- _Work item_
Produce as output only the lines below starting at the line with "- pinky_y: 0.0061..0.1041" and continuing through the line with "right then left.", each one exactly as written.

Collected data entries
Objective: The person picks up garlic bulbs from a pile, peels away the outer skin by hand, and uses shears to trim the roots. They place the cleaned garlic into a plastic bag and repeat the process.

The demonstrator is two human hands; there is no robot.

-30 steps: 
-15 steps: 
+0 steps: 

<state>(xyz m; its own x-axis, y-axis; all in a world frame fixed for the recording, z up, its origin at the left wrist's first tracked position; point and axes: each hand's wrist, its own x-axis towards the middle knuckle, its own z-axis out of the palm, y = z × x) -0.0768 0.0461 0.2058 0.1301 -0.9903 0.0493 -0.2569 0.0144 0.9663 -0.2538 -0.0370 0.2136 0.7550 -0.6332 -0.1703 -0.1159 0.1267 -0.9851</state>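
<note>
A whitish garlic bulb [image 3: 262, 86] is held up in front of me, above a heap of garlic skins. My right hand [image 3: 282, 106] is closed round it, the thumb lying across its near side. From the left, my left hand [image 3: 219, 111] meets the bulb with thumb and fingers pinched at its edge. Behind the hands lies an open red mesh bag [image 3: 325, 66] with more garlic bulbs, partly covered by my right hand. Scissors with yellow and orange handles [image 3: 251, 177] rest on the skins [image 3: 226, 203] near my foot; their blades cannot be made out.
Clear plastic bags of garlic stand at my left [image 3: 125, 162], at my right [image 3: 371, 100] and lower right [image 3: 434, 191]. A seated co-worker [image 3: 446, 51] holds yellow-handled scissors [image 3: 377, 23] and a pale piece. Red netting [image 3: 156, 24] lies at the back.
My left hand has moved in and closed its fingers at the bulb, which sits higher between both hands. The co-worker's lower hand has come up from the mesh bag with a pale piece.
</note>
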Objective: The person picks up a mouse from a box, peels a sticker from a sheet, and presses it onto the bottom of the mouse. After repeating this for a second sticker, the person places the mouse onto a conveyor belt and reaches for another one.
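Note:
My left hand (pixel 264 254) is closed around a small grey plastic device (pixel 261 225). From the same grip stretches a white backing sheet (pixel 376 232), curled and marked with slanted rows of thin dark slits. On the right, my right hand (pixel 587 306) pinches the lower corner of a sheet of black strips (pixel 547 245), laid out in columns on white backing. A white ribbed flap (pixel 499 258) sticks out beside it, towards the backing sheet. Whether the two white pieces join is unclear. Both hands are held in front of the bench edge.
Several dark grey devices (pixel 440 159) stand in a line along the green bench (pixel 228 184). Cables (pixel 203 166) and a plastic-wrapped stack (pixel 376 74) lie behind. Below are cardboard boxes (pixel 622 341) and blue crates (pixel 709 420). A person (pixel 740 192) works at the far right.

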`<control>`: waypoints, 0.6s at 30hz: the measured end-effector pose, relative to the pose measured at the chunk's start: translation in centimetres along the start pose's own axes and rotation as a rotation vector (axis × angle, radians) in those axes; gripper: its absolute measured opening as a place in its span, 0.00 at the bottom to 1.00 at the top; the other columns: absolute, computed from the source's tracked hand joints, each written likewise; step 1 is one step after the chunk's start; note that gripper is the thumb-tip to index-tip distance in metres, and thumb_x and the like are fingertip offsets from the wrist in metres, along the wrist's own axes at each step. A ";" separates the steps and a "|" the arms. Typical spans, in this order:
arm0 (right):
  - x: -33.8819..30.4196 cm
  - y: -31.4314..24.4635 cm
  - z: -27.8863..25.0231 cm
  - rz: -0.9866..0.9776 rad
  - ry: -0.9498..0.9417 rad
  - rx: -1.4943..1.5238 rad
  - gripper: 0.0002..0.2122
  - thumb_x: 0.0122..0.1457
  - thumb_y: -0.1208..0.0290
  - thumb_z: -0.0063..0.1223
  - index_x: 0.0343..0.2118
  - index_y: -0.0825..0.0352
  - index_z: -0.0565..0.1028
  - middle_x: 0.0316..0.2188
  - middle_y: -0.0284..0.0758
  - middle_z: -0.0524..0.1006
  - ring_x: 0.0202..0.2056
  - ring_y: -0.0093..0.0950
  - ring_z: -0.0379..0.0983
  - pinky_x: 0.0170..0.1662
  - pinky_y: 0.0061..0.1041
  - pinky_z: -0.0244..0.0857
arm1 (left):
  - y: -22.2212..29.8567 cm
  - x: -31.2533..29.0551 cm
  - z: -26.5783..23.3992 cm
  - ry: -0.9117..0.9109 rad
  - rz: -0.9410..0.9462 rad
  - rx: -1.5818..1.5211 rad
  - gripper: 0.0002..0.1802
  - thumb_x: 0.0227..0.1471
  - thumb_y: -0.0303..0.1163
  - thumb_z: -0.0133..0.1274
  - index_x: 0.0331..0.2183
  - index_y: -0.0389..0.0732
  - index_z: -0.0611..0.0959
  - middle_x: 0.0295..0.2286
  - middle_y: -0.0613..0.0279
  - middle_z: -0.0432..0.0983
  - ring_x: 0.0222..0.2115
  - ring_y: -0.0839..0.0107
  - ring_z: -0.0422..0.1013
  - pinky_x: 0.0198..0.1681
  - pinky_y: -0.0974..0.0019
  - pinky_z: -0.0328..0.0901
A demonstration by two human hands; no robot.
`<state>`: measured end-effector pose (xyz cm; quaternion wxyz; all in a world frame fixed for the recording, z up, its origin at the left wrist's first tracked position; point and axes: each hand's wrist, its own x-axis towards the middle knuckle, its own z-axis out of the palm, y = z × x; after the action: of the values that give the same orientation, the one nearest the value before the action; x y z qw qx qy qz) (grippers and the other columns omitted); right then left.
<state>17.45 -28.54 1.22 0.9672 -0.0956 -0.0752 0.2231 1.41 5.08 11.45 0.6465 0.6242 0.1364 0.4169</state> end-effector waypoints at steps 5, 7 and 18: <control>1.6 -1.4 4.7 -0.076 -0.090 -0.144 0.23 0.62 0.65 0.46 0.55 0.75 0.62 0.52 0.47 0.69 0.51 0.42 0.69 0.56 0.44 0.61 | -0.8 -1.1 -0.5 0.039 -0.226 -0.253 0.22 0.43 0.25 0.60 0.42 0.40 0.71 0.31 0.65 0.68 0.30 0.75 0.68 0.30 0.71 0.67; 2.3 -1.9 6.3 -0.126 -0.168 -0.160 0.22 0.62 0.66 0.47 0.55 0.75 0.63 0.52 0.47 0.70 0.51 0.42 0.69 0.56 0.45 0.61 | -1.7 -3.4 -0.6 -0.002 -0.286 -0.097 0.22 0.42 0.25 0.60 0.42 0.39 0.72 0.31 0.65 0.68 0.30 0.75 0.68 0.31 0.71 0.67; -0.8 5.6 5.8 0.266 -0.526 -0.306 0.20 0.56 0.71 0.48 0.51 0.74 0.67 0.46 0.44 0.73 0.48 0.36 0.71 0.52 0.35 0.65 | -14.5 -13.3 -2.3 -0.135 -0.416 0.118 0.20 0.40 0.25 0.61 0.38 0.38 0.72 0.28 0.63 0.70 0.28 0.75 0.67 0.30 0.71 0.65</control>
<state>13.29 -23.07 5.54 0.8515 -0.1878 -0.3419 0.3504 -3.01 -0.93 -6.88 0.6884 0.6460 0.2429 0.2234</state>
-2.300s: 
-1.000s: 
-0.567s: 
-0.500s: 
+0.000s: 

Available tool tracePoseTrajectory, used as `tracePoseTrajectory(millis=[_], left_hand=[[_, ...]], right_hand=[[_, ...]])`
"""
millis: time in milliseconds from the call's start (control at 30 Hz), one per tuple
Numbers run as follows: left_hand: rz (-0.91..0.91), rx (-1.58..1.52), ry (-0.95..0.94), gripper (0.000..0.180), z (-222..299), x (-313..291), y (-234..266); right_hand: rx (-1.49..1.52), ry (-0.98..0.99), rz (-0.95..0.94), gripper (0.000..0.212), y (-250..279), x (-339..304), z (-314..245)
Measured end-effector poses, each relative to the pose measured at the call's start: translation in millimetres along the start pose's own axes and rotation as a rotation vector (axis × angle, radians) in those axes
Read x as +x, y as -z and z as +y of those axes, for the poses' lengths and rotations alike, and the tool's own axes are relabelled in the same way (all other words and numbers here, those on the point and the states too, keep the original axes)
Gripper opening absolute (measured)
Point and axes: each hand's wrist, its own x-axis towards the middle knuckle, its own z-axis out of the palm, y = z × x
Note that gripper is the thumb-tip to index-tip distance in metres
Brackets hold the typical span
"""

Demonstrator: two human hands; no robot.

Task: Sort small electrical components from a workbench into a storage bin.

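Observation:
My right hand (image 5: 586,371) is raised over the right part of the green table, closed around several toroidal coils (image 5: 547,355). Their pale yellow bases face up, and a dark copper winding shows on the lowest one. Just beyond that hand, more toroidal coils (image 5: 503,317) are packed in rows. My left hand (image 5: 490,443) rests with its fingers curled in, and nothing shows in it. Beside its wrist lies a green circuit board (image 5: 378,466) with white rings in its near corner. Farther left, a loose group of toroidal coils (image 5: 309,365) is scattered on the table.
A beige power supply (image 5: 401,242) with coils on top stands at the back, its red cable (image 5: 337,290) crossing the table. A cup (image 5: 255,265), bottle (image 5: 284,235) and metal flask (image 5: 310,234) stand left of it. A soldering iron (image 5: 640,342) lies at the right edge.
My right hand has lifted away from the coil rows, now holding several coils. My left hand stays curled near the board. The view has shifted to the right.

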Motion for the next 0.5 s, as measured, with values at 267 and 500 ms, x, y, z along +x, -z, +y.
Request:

- _Response box_
  - pinky_y: 0.0061..0.1041
  - pinky_z: -0.0244..0.0857
arm1 (left):
  - y: -22.2212..29.8567 cm
  - x: -31.2533..29.0551 cm
  - z: -26.5783..23.3992 cm
  - ry: -0.9117..0.9109 rad
  - rz: -0.9410..0.9462 rad
  - rx: -1.5818..1.5211 rad
  - gripper: 0.0002..0.1802
  - thumb_x: 0.0227..0.1471
  - thumb_y: -0.0303..0.1163
  - thumb_z: -0.0133..0.1274
  - index_x: 0.0331..0.2183
  - index_y: -0.0389..0.0732
  - index_z: -0.0611..0.0959
  - middle_x: 0.0295..0.2286
  - middle_y: -0.0613..0.0279
  - middle_z: -0.0432..0.0983
  - ring_x: 0.0222..0.2115
  - ring_y: -0.0839..0.0107
  - ring_z: -0.0422..0.1013
  - pinky_x: 0.0198..0.1681
  - pinky_y: -0.0974..0.0019
  - pinky_z: -0.0328..0.0901
A demonstration by two human hands; no robot.
`<state>`: measured end-effector pose (xyz cm; quaternion wxyz; all in a world frame fixed for the recording, z up, its origin at the left wrist's first tracked position; point and axes: each hand's wrist, its own x-axis towards the middle knuckle, its own z-axis out of the palm, y = z × x; after the action: of the values that give the same orientation, the one nearest the value before the action; x y z qw qx qy qz) (grippers and the other columns omitted); right then left.

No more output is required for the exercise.